- Born: December 5, 1881, Charleston, South Carolina
- Died: October 22, 1974, Charleston, South Carolina
- Occupation: Educator, Suffragist
- Notable awards: Charleston's Federation of Women's Clubs's Hall of Fame

= Carrie Teller Pollitzer =

Carrie Teller Pollitzer (December 5, 1881 – October 22, 1974) was an American Suffragist, educator, founder, organizer, and director. She was an active member of Charleston's Federation of Women's Club, National Woman's Party, Free Kindergarten Association, and the Charleston Equal Suffrage League. She also was a leader in Charleston's Progressive Movement.

== Early life and education ==
Carrie Teller Pollitzer was born on December 5, 1881, to Gustave and Clara Pollitzer in Charleston, South Carolina. Gustave was a was a successful cotton broker, and both of Pollitzer's parents were active within their local synagogue, Kahal Kadosh Beth Elohim. Pollitzer had three younger siblings, Mabel, Anita, and Richard.

When she was young, Pollitzer attended a private kindergarten. Later on, she attended Memminger Normal School and graduated in 1901. After graduating, she studied education at Teachers College, Columbia University.

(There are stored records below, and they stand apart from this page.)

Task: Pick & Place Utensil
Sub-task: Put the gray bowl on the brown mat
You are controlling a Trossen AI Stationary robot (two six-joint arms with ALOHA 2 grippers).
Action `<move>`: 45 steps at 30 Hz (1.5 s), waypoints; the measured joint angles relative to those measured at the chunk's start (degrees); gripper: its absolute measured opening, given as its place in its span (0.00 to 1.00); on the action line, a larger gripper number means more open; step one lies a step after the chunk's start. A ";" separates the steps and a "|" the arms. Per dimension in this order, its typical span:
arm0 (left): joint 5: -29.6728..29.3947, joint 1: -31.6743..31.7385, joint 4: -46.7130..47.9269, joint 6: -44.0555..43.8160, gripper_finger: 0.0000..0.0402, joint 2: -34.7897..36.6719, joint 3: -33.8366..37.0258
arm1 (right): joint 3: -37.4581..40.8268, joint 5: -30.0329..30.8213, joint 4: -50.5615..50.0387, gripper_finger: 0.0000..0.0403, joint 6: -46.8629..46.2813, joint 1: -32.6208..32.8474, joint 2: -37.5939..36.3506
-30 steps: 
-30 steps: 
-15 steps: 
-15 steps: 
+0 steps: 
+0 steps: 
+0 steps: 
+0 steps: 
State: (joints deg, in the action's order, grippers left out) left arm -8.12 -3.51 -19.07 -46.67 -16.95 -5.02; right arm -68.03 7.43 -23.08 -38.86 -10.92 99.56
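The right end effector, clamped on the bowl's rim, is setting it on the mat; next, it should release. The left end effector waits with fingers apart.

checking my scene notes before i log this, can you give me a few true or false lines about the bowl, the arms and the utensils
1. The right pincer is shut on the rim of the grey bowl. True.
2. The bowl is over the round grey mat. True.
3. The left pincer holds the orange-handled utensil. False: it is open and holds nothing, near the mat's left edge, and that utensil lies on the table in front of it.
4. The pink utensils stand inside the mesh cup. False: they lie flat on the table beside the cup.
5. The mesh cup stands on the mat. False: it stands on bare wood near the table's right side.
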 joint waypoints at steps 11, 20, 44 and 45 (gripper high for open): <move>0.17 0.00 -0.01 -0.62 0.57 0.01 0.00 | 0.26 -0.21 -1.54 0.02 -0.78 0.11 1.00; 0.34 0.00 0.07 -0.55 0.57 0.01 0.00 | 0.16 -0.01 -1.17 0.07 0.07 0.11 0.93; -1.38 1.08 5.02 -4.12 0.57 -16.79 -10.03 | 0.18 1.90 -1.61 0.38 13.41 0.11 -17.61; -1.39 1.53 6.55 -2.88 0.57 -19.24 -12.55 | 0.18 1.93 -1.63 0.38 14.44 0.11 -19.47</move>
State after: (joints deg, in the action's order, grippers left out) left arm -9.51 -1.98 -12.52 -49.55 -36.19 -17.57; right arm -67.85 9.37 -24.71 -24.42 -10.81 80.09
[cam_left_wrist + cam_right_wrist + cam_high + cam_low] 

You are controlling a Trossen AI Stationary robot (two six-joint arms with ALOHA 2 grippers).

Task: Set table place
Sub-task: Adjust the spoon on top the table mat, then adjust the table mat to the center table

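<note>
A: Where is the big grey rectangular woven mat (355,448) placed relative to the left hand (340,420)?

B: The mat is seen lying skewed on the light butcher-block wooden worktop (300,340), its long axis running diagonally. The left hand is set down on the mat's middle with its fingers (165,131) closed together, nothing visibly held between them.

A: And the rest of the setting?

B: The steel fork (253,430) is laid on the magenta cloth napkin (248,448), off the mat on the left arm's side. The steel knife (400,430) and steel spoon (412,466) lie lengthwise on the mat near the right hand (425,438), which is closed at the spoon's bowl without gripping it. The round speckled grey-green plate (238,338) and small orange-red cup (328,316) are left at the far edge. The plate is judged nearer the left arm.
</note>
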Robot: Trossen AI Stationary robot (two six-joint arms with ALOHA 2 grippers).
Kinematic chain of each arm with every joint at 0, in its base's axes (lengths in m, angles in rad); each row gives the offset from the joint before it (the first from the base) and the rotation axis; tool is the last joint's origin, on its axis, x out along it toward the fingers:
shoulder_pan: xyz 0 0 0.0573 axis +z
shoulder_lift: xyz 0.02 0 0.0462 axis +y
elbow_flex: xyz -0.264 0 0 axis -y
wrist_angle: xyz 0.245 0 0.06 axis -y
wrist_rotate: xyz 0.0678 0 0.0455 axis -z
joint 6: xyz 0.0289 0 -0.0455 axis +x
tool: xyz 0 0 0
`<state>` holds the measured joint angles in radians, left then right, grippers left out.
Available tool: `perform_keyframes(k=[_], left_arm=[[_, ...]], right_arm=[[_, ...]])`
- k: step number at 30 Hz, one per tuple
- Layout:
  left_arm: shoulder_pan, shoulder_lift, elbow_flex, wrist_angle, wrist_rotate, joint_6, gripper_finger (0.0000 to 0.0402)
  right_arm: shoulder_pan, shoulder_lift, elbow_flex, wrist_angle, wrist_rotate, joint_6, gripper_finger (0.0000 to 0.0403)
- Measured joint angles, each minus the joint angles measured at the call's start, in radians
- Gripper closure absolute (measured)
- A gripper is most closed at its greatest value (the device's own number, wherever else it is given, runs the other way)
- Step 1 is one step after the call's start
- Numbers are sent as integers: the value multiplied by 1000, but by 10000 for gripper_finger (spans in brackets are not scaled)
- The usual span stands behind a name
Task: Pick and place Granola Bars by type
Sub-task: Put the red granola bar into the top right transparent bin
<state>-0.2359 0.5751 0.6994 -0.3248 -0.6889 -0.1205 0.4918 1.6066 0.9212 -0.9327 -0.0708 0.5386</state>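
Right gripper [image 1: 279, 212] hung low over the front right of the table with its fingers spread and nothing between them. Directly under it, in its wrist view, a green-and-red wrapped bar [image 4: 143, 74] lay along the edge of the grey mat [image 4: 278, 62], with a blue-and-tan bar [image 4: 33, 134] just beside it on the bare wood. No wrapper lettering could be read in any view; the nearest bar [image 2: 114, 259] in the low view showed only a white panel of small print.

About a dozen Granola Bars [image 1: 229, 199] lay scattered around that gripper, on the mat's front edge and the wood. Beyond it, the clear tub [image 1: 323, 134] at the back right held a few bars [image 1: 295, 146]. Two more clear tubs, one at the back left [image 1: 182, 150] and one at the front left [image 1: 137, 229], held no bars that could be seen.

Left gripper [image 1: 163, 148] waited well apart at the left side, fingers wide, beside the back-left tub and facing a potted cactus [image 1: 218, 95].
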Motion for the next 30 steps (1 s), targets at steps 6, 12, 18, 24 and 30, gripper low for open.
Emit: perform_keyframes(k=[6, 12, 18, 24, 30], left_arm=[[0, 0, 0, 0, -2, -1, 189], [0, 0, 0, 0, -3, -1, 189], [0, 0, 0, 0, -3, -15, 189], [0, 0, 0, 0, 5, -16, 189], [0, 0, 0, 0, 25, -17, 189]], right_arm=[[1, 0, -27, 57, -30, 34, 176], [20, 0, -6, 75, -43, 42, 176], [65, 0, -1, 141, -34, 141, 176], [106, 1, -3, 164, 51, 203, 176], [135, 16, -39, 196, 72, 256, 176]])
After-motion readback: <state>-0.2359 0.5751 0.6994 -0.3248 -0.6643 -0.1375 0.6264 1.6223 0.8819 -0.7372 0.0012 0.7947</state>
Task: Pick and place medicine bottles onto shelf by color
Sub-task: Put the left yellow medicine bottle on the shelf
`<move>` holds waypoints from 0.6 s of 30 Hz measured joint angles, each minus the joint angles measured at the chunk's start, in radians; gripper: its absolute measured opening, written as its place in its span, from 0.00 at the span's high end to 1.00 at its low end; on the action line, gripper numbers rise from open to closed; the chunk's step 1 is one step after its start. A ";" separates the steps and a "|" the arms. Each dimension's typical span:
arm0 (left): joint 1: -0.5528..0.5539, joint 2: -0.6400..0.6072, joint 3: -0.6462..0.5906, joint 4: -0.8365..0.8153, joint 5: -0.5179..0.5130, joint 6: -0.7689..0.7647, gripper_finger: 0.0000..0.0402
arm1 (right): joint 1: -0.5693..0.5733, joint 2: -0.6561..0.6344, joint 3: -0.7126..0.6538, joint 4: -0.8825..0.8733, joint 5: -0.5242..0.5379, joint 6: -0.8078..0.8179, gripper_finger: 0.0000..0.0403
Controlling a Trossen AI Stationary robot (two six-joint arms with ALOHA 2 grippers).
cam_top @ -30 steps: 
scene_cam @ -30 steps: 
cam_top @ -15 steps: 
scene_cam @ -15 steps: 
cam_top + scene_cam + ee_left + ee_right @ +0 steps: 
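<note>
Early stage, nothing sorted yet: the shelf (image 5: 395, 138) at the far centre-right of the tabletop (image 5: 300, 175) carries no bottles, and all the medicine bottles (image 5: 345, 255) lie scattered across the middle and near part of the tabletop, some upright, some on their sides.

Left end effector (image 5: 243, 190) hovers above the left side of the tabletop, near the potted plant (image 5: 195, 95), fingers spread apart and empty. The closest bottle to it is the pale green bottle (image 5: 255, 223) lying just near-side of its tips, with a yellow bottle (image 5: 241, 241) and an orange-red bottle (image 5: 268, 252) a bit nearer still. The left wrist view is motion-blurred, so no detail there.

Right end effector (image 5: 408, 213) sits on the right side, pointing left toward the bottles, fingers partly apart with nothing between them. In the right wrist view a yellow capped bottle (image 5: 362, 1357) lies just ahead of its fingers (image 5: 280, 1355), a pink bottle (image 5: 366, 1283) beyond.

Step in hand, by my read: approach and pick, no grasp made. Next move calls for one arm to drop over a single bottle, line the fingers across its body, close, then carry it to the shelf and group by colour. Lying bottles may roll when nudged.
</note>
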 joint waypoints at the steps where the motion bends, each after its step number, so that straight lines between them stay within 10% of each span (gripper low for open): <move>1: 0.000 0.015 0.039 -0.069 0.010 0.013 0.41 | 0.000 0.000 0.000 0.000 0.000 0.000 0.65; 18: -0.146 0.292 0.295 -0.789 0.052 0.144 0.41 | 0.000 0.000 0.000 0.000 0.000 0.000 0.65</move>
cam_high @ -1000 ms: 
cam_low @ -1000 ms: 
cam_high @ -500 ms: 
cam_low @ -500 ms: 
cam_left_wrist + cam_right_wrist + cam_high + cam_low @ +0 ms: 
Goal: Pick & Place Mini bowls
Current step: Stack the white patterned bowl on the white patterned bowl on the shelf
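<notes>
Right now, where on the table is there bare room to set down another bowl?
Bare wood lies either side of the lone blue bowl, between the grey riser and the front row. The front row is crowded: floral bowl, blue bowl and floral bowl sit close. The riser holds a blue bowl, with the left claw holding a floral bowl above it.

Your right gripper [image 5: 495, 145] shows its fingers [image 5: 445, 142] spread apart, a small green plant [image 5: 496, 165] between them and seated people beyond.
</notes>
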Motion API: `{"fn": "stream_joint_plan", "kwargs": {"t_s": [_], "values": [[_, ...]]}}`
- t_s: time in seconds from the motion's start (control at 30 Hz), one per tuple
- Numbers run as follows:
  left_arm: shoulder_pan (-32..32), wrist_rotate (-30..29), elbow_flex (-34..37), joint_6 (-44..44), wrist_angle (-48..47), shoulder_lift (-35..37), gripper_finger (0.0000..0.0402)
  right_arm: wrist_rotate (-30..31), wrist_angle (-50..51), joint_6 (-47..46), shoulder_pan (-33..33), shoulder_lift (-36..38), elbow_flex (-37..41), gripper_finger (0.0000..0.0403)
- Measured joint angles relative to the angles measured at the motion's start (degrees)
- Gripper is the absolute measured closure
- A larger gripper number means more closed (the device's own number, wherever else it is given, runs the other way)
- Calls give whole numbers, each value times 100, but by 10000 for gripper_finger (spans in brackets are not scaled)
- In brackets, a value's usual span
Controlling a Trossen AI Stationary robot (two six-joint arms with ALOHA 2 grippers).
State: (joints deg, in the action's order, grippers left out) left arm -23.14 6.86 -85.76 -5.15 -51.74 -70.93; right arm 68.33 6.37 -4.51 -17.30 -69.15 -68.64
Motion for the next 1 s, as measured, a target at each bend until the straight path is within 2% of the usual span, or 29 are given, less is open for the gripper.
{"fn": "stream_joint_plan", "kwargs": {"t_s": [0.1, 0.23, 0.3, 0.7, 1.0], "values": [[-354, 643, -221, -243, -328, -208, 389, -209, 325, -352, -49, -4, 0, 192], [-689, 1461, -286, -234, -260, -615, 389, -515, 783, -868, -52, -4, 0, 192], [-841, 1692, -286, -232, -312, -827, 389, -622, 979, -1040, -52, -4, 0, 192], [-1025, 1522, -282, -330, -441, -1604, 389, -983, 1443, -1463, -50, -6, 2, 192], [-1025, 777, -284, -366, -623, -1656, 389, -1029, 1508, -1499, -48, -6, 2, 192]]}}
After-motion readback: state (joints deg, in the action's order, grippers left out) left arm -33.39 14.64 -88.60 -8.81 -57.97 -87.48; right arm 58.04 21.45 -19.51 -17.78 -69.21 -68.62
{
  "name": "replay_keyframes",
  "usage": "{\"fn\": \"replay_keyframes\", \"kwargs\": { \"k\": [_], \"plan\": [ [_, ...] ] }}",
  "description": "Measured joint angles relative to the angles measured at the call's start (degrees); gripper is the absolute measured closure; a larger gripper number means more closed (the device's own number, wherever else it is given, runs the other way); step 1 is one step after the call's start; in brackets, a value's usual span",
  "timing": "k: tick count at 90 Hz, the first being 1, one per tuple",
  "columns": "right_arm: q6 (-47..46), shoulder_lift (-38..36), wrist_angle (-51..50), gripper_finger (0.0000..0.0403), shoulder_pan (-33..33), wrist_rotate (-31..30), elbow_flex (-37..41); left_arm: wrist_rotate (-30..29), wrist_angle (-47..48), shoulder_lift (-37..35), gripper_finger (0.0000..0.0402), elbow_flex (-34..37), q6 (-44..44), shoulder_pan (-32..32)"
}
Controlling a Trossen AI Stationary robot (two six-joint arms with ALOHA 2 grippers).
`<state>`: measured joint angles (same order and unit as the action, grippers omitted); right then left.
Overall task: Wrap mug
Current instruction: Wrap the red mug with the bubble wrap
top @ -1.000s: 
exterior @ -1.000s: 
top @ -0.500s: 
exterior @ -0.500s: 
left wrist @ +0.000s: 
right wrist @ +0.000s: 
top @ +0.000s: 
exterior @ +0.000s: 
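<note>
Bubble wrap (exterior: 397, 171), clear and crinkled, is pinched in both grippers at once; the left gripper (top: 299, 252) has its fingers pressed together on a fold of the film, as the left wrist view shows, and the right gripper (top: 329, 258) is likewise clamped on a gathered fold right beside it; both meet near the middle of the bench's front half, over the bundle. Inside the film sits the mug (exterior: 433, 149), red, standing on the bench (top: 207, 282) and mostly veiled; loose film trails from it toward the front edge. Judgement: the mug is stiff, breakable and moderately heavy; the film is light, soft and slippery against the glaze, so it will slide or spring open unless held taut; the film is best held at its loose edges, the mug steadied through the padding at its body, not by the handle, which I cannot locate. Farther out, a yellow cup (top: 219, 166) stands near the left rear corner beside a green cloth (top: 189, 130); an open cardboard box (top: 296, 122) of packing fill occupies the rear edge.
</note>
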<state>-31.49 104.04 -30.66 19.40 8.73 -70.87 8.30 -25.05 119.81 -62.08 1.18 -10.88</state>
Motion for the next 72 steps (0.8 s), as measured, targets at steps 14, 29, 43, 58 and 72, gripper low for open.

She began to teach kindergarten at the New York Kindergarten Association for two years; she went back to Charleston in 1908.

== Career ==
===Teacher===

Upon returning to Charleston, she worked for the South Carolina Kindergarten Training School. While working, Pollitzer realized how much of a disadvantage the South Carolinian children were compared with the children from New York. There were no medical examinations, and the students did not have enough money to pay for their lunches. Pollitzer decided to hire two pediatricians (one of them was her brother) to examine the children and Carrie visited the children's homes to inform their parents if there were any medical issues with their child. She also decided to charge five cents for two graham crackers and a glass of milk to help feed the students for lunch. Parents were overjoyed with these new changes.

In the 1920s, Pollitzer was appointed as assistant principal of the South Carolina Kindergarten Training School. As assistant principal, she established public health programs, teacher visits to students' homes, kindergarten lunches, parental-involvement programs, and physical exams. Around this time, Pollitzer also established the first free kindergarten program in Charleston in a carriage house behind her family home on Pitt Street. Later on, she established another free kindergarten program which also incorporated health and nutrition into the curriculum.

In 1930, Charleston's Kindergarten Association was low on funds, Politzer founded the Annual Community Children's Festival at Colonial Lake (Charleston, South Carolina). For the next twenty-three years, the festival brought in over 1,000 participants with many attractions like a petting zoo, games, a carousel, and parades while Pollitzer served as director. All of the proceeds from the festival went to the Charleston's Kindergarten Association.

===Suffragist===

In 1912, Pollitzer would go out and stand on the corner of King and Broad streets and would give out pamphlets to the public to educate them about the Suffrage Movement. Later on, she served as secretary and as membership chair for the Charleston Equal Suffrage League. The League's purpose was to involve themselves is social and political reformation in Charleston. This included establishing libraires, investigating labor conditions, organizing housing settlements, and expanding schools. At this time, Pollitzer was also a member of the executive board of the Charleston's Federation of Women's Club.

In 1917, Pollitzer released a petition as an executive member to the College of Charleston to have women admitted into the school. However, the president of the school, Harrison Randolph, stated that they did not have the proper funds to construct amenities for women such as a women's lounge, a matron, and a women's restroom. The estimated amount was $1,200 in order to have start construction and have women admitted. Pollitzer and a group of women went to many houses in Charleston to raise money. Pollitzer also held a mass meeting at the Chamber of Commerce where no woman had ever been inside of before. Pollitzer was able to raise over $1,500 and in the following year, thirteen women were enrolled to the College of Charleston.

== Legacy and personal life ==
In 1973, Pollitzer and her sister, Mabel, were inducted into the Charleston's Federation of Women's Clubs' Hall of Fame. they were recognized by the Charleston chapter of the National Organization for Women for their contributions for women's rights. Pollitzer remained active with the Free Kindergarten Association for the rest of her life.

Pollitzer and Mabel lived in their family home in Charleston and would often visit their sister, Anita, and her family in New York City.

Carrie Teller Pollitzer died on October 22, 1974.